Tributes have been paid to fishing industry leader Donal O’Driscoll who died in hospital at the weekend at the age of 86.
“A champion of the Irish fishing industry” is how the Irish South and West Fish Producers’ Organisation (IS&WFPO) described him yesterday (sun), as plans were made for a guard of honour in his home port of Castletownbere, Co Cork today.
The RNLI Castletownbere lifeboat station, Castletownbere Fishermen’s Co-op and the IS&WFPO are among organisations which Mr O’Driscoll was instrumental in founding.
With Cork businessman Tom Hassett, he also established the Fishing for Justice website in 2012 to champion a fairer deal for Ireland within the EU’s Common Fisheries Policy (CFP).
Mr O’Driscoll was one of a family of 14 and was born on Sherkin island in 1933. He learned his first fishing techniques – seining for mackerel – from his father, Dan William O’Driscoll.
In an interview with author Pat Nolan, he recalled “graduating” from lobster fishing in a punt to drift-netting for mackerel in the Mystical Rose (italics), a 36 foot vessel owned by Willie McCarthy.
At the age of 17, he began filling in for absentee crew on a fleet of vessels owned by Paddy O’Keeffe, known as the “Bantry boats”. His brothers Denis and Billy also skippered boats in the fleet.
The brothers secured their own vessels and spent a lifetime fishing.

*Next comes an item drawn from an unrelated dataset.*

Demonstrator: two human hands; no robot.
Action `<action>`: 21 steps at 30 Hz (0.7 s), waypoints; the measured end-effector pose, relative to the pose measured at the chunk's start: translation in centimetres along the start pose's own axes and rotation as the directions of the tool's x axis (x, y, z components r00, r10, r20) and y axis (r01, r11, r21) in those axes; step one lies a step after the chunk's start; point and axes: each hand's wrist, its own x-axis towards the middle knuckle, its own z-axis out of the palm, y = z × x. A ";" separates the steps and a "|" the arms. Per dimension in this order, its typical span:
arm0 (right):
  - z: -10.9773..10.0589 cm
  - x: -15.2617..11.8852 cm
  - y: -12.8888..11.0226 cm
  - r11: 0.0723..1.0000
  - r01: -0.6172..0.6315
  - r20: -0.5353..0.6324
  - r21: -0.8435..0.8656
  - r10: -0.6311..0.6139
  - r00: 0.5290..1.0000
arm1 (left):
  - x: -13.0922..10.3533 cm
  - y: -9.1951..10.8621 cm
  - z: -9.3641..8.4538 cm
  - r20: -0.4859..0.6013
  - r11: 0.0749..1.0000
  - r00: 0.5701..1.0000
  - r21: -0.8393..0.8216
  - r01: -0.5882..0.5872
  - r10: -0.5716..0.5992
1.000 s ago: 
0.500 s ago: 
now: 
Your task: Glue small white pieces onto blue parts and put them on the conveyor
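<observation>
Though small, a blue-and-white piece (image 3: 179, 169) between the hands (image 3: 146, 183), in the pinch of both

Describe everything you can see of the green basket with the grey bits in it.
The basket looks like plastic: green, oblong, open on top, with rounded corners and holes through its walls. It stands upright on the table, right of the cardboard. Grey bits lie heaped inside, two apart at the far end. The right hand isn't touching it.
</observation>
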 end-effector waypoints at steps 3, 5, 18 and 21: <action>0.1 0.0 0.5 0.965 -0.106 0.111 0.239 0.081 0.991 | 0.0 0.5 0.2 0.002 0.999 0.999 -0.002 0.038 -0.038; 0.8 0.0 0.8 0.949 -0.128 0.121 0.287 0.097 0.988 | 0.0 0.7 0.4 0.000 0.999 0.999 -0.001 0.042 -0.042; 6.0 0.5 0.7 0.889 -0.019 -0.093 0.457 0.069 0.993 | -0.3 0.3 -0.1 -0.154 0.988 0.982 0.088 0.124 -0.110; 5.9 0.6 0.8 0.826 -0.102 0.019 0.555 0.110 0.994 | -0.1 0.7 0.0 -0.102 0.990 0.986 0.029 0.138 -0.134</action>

Donal’s two sons, Liam and Brendan, followed him into a career which he described as one that could only be pursued by those who loved it – given the challenges of the elements and the tough nature of the industry.
He was a tireless advocate, and was fearless but firm in his criticism of State policy on the marine. In 2011, he wrote on behalf of Fishing for Justice to then marine minister Simon Coveney, outlining the background to the negative deal secured on EU accession in 1973.
He pointed out that Ireland contributed 14% of the total European waters, but was only allocated between four and five percent of the whitefish stocks and around 12 percent of the pelagic stocks.
“The reason that was given was that Ireland’s fishing fleet was not sufficiently developed at the time, to justify a greater portion of the available stocks. This has clearly not been the case for a long time but there has never been an attempt to alter this status quo, despite the fact that the Commission also said that these decisions were never intended to be written in stone,”he said.
In 2012, he and Hassett wrote to then EU fisheries commissioner Maria Damanaki, stating that non-Irish vessels took over €1bn worth of fish from Irish waters annually, while the national fleet “survives on a “miserable share” of the quotas”.
In a tribute, the IS&WFPO said that both O’Driscoll and Hassett, who died last year, contributed to transforming the industry “into a modern business”, with a co-operative securing stable prices and secure markets and improving the income of crews.
The two men had also contributed to “modernising the vessels to make them safer places of work”, it said.
“Donal will be remembered as a champion...his contribution to the industry and the communities of the Beara peninsula is legendary,”it said.
He died in Castletownbere Community Hospital after a short illness. He is survived by his wife Maisie, children Liam, Brendan, Marian, Donald, Christine and Sinead and extended family.
A guard of honour with social distancing will form on Castletownbere pier to mark Donal O'Driscoll's final journey at 12 noon today.